— Work task —
Work through the entries below and show every line in which "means" is found.

☆ ☆ ☆ ☆

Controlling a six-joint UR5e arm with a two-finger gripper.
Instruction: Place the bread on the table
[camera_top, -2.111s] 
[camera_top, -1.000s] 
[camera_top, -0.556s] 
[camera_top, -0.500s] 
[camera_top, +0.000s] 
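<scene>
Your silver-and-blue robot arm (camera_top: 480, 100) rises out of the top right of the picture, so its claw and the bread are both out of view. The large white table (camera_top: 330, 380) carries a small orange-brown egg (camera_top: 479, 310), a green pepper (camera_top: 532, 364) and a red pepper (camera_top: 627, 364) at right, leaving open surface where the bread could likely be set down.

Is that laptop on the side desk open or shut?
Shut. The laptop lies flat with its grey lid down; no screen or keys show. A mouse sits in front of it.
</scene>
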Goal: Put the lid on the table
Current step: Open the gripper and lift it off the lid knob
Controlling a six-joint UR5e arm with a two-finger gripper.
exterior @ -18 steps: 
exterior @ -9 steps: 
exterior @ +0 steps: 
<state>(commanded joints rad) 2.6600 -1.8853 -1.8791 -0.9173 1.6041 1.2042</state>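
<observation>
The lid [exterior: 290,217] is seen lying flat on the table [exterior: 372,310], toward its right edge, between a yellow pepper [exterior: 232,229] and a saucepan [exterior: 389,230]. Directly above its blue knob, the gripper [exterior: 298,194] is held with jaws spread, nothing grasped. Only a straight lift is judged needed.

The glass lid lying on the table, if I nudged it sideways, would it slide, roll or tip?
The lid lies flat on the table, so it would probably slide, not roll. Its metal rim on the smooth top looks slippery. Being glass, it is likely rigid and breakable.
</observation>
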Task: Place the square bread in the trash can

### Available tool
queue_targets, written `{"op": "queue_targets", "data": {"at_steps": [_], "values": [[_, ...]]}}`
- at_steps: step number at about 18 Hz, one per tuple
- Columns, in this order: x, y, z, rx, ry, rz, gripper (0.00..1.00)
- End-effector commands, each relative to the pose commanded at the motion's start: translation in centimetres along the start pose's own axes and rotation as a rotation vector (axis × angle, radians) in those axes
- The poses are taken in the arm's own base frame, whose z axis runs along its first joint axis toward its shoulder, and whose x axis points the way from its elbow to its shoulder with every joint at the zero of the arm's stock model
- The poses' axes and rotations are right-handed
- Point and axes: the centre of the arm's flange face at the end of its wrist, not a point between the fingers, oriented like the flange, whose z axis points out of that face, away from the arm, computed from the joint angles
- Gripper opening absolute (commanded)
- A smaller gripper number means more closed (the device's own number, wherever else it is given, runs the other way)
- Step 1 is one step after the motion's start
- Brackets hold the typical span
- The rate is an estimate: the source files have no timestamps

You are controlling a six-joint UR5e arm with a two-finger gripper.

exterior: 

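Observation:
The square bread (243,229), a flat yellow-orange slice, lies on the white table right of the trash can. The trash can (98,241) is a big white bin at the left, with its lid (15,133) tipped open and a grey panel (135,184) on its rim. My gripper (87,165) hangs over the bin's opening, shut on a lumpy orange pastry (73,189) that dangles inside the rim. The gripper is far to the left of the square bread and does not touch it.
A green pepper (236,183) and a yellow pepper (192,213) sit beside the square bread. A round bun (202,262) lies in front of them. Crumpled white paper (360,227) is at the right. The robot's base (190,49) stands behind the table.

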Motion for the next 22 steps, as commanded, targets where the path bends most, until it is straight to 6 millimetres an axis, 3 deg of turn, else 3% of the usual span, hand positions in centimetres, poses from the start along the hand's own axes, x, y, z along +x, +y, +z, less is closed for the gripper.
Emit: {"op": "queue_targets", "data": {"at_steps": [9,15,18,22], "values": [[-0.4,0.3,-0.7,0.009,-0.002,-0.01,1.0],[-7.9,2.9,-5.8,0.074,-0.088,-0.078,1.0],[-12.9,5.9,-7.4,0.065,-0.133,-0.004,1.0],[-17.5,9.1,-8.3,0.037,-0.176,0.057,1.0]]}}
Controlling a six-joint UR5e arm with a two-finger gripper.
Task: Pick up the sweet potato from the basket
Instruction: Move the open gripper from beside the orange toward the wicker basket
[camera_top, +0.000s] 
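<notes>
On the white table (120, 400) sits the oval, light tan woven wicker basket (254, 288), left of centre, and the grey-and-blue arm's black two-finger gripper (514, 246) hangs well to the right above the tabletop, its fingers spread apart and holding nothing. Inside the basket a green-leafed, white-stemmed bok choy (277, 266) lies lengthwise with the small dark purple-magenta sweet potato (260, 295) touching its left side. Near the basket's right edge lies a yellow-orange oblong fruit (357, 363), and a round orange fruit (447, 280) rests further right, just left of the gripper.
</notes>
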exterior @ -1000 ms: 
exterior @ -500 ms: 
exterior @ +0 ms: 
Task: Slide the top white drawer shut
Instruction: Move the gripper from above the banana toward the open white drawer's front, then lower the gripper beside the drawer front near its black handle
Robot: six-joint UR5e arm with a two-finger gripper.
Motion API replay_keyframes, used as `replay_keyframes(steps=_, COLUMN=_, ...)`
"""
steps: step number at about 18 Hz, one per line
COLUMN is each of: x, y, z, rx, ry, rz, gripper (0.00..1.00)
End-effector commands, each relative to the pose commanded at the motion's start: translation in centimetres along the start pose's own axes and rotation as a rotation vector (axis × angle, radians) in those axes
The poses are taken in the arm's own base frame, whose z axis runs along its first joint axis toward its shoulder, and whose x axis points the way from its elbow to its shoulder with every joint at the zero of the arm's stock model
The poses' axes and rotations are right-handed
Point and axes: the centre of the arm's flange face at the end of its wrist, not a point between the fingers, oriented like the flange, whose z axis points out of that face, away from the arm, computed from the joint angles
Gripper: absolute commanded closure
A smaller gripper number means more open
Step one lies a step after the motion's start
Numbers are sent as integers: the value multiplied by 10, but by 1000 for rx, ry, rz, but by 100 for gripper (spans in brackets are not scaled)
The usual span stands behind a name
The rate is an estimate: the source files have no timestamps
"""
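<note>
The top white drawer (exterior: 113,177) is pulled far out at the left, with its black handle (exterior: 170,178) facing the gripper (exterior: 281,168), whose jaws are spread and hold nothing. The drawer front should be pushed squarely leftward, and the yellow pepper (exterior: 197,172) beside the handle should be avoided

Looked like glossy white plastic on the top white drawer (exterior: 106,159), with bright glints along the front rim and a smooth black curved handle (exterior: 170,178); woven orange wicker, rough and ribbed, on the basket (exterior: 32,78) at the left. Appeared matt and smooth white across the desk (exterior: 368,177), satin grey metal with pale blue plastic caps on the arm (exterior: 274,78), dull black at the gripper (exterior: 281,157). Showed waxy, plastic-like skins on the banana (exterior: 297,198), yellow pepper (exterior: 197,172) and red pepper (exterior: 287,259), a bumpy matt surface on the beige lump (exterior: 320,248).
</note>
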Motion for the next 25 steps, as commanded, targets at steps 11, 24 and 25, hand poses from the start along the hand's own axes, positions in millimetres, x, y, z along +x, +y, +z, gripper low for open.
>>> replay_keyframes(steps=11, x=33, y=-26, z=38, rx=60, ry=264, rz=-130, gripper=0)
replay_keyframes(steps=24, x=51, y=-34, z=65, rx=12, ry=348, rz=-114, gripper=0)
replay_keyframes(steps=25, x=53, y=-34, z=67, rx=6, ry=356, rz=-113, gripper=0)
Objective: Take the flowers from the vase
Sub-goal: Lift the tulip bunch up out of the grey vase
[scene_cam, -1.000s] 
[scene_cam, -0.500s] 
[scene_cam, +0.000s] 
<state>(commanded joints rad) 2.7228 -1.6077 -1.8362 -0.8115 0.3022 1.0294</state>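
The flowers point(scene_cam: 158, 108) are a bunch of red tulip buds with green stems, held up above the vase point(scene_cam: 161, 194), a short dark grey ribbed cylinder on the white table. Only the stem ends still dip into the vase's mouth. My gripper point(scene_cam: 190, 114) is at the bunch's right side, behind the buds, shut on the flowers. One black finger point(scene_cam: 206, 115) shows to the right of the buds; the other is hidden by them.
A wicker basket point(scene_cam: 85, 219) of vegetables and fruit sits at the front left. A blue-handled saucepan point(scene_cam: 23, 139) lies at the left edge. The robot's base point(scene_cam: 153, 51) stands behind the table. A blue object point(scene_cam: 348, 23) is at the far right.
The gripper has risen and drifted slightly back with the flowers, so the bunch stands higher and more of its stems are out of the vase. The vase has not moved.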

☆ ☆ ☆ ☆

— Your response —
- A smaller gripper number means more closed (the device's own number, wherever else it is given, runs the other way)
A smaller gripper number means more open

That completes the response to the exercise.